> **YOUR GOAL**
The result should be every line in the material below containing the string "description".

> **EXTRACTED DATA**
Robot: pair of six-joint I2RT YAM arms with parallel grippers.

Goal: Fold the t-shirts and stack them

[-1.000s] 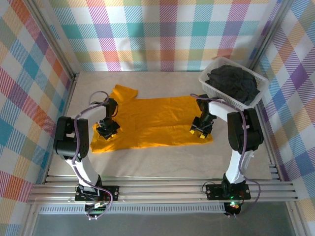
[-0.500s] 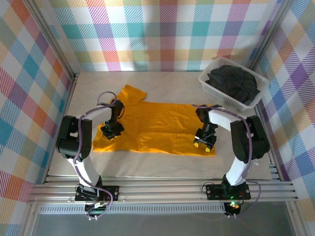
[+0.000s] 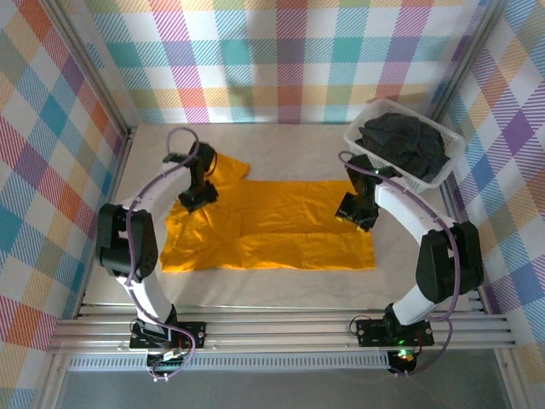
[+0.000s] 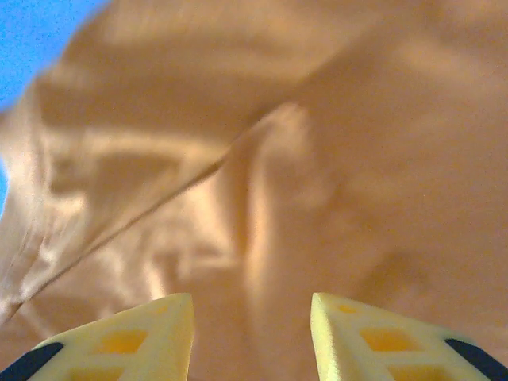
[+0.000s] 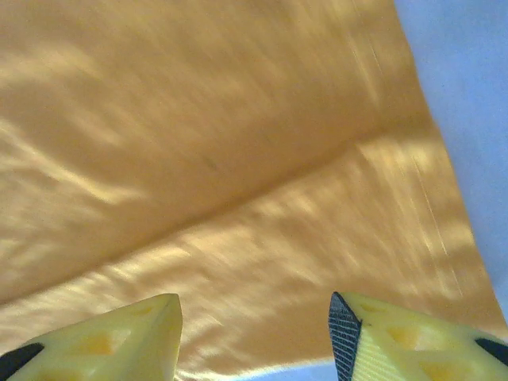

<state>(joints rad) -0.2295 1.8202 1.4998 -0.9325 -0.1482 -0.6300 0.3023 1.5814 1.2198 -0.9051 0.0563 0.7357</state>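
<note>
Two grippers hover with jaws parted and empty over the orange-yellow t-shirt (image 3: pixel 281 230), spread on the table (image 3: pixel 281 145) directly beneath them. The left gripper (image 3: pixel 196 196) hangs above the sleeve end, a raised crease just ahead of its fingers (image 4: pixel 143 333); the right gripper (image 3: pixel 356 211) hangs near the opposite edge. Beyond the right gripper, the charcoal t-shirt (image 3: pixel 404 143) sits heaped in a white basket (image 3: pixel 373 162)

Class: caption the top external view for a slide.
Left gripper and right gripper above orange t-shirt; black t-shirt in basket.
</note>
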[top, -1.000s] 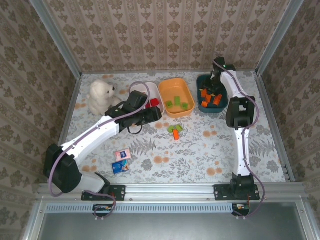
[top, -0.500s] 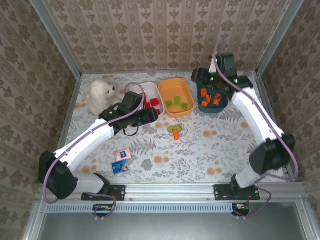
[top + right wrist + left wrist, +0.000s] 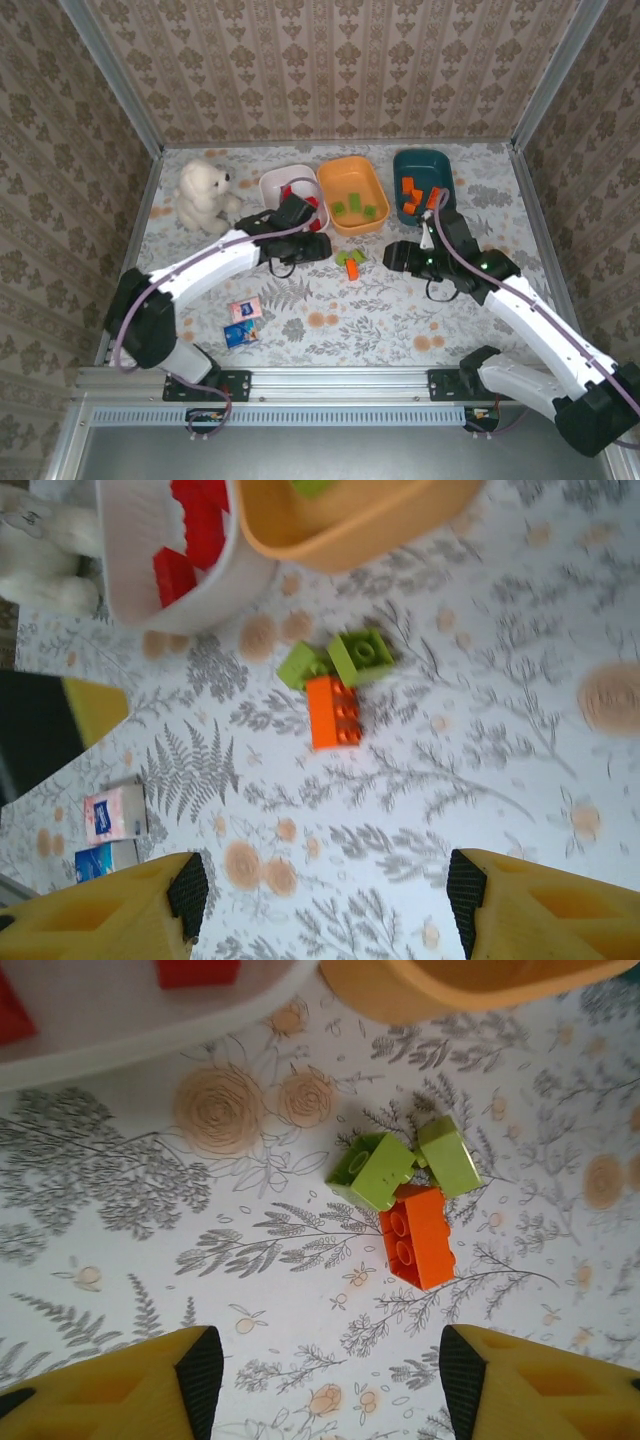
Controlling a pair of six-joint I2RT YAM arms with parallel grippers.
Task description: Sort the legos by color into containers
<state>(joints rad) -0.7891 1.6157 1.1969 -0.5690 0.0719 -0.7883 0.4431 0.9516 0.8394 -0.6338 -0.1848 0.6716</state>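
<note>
Three loose legos lie together on the floral table: two green bricks (image 3: 375, 1170) (image 3: 450, 1155) and an orange brick (image 3: 418, 1235), also seen from above as a cluster (image 3: 350, 262). My left gripper (image 3: 326, 246) (image 3: 328, 1380) hovers just left of them, open and empty. From the right, my right gripper (image 3: 386, 256) (image 3: 327, 895) faces the same cluster, open and empty, with the orange brick (image 3: 334, 712) ahead of it. The white bin (image 3: 272, 180) holds red bricks, the orange bin (image 3: 352, 180) green ones, the teal bin (image 3: 415, 162) orange ones.
A white plush bear (image 3: 203, 193) sits at the back left. Two flat printed squares, pink (image 3: 245, 311) and blue (image 3: 240, 333), lie near the front left. The three bins line the back, and metal rails edge the table.
The right arm has swung from over the teal bin down to mid-table, facing the loose bricks. The left gripper has moved from the white bin rightward toward the same bricks.
</note>
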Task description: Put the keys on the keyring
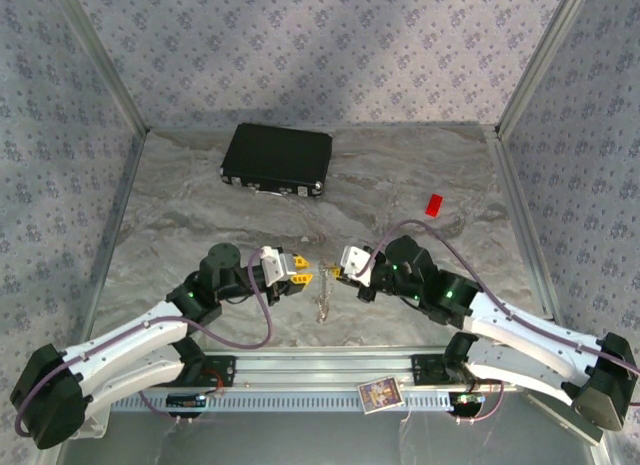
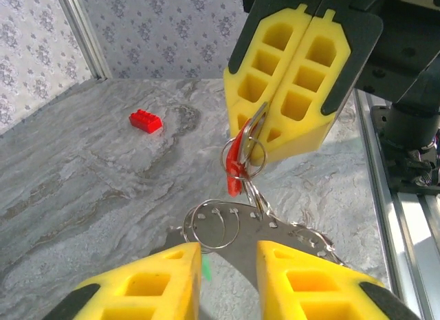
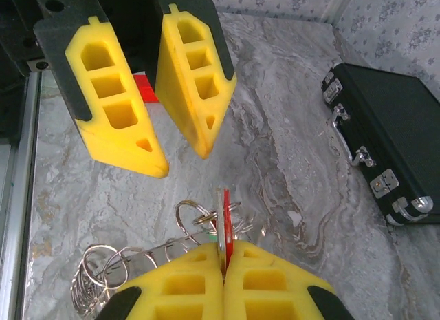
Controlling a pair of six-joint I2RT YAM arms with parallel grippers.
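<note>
The right jaws, closest in the right wrist view, are pressed fully together on a red-headed key (image 3: 224, 222), which stands on edge out of the seam between the two yellow pads. The left wrist view shows the same hold from the other side: the red-headed key (image 2: 235, 170) sticks out of the shut right jaws, with small silver rings looped round it.

From those rings the keyring (image 2: 214, 225) runs on as a string of linked silver loops towards the left jaws, and its largest loops lie just off their tips. I cannot tell whether these loops touch the pads. The left jaws stand wide apart, tips facing the right jaws, and have hold of nothing. A green sliver (image 2: 205, 266) shows in the gap between them, too small to make out.

From above, the two jaws meet nearly tip to tip, and the keyring (image 1: 322, 303) trails from between them towards the arm bases. I cannot tell whether it rests on the grey marbled tabletop (image 1: 180, 225).

Well beyond the right jaws lies a red block (image 1: 434, 205). Well beyond the left jaws is a closed black case (image 1: 277, 158).
</note>
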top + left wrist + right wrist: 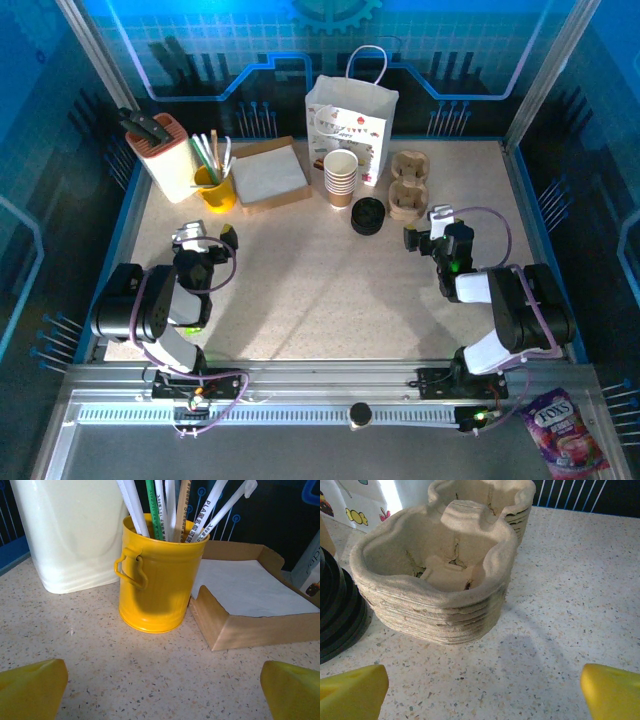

> **ANSWER TO THIS EXERCISE**
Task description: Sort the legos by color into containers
Task description: Put the keys on the keyring

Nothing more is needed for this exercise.